LANGITBABEL.COM-—Advokat Ahmad Albuni,S.H dari Lembaga Pusat Dukungan Kebijakan Publik (elPDKP) Kalimantan Timur kembali mendaftarkan Permohonan Peninjauan Kembali (PK) ke Pengadilan Negeri (PN) Samarinda,belum lama ini.
Kali ini permohonan PK diajukan warga binaan bernama Shendy Darmawan teripdana narkotika yang divonis hukuman pidana penjara selama 7 tahun, vonis ini dibacakan majelis hakim PN Samarinda pada 28 April 2025 lalu.
Ahmad Albuni Ia menyampaikan bahwa berdasarkan putusan PN Samarinda terhadap kasus kliennya dan setelah dipelajari,terdapat kekhilafan dari putusan sidang atas hukuman yang diputuskan pada persidangan sebelumnya.
“Kami selaku kuasa hukum dan tim perumus PK pada kantor hukum elPDKP melihat ada kekhilafan atas putusan hukuman dari klien kami yang diputuskan hukuman kurungan selama 7 tahun penjara,” jelas Ahmad Albuni.
Sebagai informasi, Shendy Darmawan ditangkap pada 4 Septermber 2024 lalu di Jalan Syahrani Dahlan, dengan barang bukti 7 paket plastik bening narkotika jenis sabu.
Dalam proses hukumnya, Shendy sempat mengajukan banding namun hal tersebut di tolak , Pengadilan Tinggi Kalimantan Timur memutuskan menguatkan putusan PN Samarinda.

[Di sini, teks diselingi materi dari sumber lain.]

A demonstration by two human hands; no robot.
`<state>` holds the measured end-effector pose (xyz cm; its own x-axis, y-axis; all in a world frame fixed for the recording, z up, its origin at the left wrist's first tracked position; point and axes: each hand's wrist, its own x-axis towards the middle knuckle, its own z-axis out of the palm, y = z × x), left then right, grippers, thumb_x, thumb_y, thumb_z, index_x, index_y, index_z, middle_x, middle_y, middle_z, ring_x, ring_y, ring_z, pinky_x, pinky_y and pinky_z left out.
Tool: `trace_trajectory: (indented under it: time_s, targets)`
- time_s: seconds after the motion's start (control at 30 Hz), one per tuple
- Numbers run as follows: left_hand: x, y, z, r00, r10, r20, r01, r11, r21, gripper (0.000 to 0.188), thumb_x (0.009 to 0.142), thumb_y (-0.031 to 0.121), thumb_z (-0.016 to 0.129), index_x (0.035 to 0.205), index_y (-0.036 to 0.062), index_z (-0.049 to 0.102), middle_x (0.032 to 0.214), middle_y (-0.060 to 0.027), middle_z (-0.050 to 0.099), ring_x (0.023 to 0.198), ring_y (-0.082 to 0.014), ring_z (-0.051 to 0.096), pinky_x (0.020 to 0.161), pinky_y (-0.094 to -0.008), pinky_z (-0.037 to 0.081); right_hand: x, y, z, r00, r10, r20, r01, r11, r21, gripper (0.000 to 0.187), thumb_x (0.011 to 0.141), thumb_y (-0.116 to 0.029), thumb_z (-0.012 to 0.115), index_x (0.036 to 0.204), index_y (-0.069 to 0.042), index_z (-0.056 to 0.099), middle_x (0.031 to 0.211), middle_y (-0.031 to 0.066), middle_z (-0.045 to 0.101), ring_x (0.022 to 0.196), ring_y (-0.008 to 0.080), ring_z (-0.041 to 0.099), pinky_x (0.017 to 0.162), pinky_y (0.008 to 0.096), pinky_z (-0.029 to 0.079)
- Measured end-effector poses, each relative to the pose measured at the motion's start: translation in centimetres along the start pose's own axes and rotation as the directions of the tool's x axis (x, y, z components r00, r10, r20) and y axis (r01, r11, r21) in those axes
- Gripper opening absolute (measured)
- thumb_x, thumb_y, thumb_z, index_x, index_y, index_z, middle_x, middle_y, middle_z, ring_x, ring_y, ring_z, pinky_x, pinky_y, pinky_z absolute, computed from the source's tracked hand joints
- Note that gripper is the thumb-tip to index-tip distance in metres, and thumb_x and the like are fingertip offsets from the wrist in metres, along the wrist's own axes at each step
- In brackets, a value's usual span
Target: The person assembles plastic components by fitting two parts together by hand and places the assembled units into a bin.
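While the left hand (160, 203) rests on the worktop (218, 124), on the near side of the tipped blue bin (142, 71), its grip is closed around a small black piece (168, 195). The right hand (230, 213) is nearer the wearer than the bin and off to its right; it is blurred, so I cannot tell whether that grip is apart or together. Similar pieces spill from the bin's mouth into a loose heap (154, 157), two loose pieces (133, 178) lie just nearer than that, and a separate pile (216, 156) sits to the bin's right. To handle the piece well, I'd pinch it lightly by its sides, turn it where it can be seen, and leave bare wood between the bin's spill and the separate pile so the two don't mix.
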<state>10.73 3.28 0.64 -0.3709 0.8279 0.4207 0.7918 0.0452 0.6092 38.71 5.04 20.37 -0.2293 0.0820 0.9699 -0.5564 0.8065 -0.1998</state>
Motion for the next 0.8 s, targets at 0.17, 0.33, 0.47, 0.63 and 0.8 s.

Sebelum mengajukan PK,Shendy juga melakukan upaya kasasi namun hal itu kembali tidak membuahkan hasil.
“Shendy mengajukan PK melalui advokat elPDKP Kalimantan Timur, klien kami sekali lagi kami tegaskan tak lelah untuk mencari keadilan,” tutup Ahmad Albuni.